** TASK INSTRUCTIONS **
Reproduce word for word, from the entries below, the line with "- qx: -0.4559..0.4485", the line with "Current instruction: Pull", and every line between them, and nothing more.

▬▬▬▬▬▬

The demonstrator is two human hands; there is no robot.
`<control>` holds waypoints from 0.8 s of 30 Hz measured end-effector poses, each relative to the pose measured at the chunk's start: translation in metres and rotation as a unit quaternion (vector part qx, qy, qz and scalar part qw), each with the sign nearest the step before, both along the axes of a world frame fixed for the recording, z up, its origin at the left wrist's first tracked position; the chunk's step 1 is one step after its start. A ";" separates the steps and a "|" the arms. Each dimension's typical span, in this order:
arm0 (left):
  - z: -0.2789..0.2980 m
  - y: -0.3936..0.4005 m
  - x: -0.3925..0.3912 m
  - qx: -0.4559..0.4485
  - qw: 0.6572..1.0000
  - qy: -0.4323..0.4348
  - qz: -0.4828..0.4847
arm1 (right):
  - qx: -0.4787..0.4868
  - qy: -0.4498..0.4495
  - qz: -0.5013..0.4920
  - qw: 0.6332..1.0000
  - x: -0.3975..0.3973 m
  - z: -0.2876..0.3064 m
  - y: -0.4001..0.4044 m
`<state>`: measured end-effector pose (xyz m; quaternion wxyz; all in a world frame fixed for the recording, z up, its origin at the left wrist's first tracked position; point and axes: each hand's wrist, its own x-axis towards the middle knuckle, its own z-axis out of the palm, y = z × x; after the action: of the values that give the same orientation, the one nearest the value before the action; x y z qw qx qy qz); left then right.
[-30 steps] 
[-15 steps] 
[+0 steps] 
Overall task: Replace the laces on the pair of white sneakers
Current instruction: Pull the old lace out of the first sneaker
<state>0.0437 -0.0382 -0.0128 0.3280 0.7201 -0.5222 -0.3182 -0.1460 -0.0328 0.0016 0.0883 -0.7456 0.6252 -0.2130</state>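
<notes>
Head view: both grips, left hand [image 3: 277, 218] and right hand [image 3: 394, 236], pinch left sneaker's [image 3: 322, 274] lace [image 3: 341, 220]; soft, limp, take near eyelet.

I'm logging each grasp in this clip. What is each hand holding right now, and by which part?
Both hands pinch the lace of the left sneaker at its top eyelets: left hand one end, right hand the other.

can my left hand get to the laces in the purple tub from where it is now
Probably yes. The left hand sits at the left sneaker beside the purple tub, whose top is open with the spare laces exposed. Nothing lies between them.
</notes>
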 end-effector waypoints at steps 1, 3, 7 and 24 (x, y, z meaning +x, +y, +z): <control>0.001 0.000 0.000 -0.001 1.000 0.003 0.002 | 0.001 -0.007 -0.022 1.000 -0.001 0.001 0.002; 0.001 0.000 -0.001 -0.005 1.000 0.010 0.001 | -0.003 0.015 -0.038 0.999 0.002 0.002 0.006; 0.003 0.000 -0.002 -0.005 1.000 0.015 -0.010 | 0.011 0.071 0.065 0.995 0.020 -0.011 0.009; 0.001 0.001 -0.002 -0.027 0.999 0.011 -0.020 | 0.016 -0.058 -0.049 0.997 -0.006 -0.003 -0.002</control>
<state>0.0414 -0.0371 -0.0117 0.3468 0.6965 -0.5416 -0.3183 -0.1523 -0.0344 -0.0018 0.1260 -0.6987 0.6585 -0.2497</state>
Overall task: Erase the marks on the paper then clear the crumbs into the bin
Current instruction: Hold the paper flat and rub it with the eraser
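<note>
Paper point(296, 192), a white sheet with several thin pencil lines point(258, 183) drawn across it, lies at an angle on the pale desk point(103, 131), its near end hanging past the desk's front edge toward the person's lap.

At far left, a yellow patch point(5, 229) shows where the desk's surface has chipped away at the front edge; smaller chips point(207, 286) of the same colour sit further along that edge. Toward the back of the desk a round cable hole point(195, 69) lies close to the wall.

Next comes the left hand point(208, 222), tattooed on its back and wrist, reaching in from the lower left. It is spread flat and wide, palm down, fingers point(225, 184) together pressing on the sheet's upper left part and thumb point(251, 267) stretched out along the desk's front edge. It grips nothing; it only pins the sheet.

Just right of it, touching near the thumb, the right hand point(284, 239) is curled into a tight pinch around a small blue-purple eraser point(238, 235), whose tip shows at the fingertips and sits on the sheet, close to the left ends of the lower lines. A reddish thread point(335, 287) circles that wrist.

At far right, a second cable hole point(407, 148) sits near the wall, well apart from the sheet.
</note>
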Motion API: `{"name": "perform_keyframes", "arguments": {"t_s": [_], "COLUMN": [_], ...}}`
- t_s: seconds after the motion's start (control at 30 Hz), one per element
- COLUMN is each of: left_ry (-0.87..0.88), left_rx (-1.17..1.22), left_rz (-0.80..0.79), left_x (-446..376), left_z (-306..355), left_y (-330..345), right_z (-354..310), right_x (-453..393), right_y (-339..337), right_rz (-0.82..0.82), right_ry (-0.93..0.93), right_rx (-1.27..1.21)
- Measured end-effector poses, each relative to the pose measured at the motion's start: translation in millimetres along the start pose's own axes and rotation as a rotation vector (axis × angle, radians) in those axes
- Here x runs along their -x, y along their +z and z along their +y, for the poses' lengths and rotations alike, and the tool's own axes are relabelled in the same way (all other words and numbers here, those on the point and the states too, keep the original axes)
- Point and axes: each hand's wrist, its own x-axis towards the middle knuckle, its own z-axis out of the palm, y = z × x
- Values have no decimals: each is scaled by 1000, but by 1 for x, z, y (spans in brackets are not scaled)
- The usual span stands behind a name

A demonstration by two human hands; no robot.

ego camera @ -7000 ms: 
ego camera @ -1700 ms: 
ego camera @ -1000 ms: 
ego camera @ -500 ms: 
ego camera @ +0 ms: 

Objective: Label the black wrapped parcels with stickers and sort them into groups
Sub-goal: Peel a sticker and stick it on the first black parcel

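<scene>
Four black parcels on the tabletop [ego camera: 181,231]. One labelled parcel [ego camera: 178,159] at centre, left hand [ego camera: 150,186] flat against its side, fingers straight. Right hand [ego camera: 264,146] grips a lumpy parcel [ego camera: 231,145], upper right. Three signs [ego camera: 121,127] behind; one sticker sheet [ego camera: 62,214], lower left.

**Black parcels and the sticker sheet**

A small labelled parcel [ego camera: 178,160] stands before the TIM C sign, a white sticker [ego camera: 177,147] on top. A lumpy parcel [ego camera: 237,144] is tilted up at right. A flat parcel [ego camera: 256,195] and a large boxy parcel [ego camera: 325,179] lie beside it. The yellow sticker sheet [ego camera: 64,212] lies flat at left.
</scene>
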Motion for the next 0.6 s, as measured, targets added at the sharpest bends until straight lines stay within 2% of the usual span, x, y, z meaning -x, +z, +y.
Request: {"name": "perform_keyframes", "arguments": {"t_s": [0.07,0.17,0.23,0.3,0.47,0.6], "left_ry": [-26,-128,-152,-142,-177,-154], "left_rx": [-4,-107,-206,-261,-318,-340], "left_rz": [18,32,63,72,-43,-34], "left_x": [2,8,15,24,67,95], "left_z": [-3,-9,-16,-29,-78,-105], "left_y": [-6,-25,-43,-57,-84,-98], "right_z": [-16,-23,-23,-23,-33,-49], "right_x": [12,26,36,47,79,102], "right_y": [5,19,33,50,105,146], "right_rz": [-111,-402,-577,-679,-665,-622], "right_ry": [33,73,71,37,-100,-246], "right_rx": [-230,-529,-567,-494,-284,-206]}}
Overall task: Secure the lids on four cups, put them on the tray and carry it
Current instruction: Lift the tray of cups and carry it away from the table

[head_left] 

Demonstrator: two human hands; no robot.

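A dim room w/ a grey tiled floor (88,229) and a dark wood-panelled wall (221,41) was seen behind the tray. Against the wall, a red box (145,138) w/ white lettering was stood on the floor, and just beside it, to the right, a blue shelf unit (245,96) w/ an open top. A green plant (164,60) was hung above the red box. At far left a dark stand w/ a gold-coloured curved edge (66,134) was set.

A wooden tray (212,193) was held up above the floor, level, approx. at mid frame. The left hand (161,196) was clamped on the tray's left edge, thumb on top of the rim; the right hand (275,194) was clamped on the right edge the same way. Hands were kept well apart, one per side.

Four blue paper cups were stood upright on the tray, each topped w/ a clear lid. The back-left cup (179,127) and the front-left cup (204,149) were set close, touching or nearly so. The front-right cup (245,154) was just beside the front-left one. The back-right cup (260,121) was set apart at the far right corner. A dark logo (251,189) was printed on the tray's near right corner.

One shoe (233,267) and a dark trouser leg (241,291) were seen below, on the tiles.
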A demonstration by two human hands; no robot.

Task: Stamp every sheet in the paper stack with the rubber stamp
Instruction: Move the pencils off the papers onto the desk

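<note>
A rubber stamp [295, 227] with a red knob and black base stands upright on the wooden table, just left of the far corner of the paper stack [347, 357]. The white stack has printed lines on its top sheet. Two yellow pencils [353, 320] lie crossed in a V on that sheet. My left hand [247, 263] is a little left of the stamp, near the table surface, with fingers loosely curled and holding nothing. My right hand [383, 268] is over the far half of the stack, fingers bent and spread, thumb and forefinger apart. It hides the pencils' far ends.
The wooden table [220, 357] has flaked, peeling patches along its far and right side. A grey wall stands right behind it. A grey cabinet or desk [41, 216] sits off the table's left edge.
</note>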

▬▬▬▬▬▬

** TASK SOLUTION **
  - qx: -0.4559..0.4485
  - qw: 0.6572..1.0000
  - qy: -0.4323..0.4348
  - qz: -0.4828..0.4847
arm1 (right):
  - qx: -0.4787..0.4868
  - qy: -0.4498..0.4495
  - qz: -0.5013..0.4920
  - qw: 0.6332..1.0000
  - x: -0.3975..0.3973 m
  - z: -0.2876..0.3064 m
  - y: -0.4001..0.4044 m
`<state>`: measured end-effector pose (xyz m; quaternion wxyz; all in a world frame fixed for the recording, z up, its origin at the left wrist's first tracked position; point and axes: each hand's wrist, its own x-axis towards the middle knuckle, its own z-axis out of the palm, y = z × x; after the action: of the values that give the same orientation, the one nearest the value before the action; x y z qw qx qy qz); left then right.
[-30 steps] 
[-15 steps] 
[+0 steps] 
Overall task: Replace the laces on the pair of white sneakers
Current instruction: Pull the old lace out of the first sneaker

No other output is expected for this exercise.